§ **PROBLEM TO WORK ON**
When the line with "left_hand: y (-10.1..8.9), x" is reached, include it and stop; before that, copy each line of the listing exactly from the first.

Top of DATA EXTRACT

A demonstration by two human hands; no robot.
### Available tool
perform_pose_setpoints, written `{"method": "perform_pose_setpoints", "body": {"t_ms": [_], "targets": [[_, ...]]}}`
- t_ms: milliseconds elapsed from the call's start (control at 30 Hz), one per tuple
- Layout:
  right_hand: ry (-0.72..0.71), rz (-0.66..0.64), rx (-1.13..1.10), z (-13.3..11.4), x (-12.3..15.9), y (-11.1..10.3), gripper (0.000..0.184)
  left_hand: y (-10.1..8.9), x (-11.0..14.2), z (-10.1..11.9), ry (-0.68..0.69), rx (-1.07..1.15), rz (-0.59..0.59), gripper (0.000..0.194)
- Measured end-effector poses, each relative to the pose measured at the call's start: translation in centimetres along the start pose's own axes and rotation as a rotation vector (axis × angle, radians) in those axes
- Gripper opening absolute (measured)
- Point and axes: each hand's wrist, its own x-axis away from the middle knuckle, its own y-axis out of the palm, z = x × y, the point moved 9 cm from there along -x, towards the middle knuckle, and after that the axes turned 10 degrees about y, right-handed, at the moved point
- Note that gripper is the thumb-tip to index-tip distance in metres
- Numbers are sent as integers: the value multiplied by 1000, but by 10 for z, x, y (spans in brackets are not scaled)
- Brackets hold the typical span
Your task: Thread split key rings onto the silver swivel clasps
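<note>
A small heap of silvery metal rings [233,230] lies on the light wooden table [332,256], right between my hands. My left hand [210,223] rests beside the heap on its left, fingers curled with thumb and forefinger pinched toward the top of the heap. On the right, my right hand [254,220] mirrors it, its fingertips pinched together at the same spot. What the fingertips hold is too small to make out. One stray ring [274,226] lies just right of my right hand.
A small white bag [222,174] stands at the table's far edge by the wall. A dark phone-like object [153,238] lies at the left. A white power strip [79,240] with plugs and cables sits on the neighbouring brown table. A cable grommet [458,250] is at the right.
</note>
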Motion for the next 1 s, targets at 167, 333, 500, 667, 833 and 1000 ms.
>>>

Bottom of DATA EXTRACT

§ **TASK ANSWER**
A demonstration by two human hands; no robot.
### Available tool
perform_pose_setpoints, written `{"method": "perform_pose_setpoints", "body": {"t_ms": [_], "targets": [[_, ...]]}}`
- t_ms: milliseconds elapsed from the call's start (control at 30 Hz), one per tuple
- Layout:
  right_hand: ry (-0.72..0.71), rz (-0.66..0.64), rx (-1.13..1.10), z (-13.3..11.4), x (-12.3..15.9), y (-11.1..10.3), gripper (0.000..0.184)
  left_hand: y (-10.1..8.9), x (-11.0..14.2), z (-10.1..11.9), ry (-0.68..0.69), rx (-1.07..1.15), rz (-0.59..0.59), gripper (0.000..0.194)

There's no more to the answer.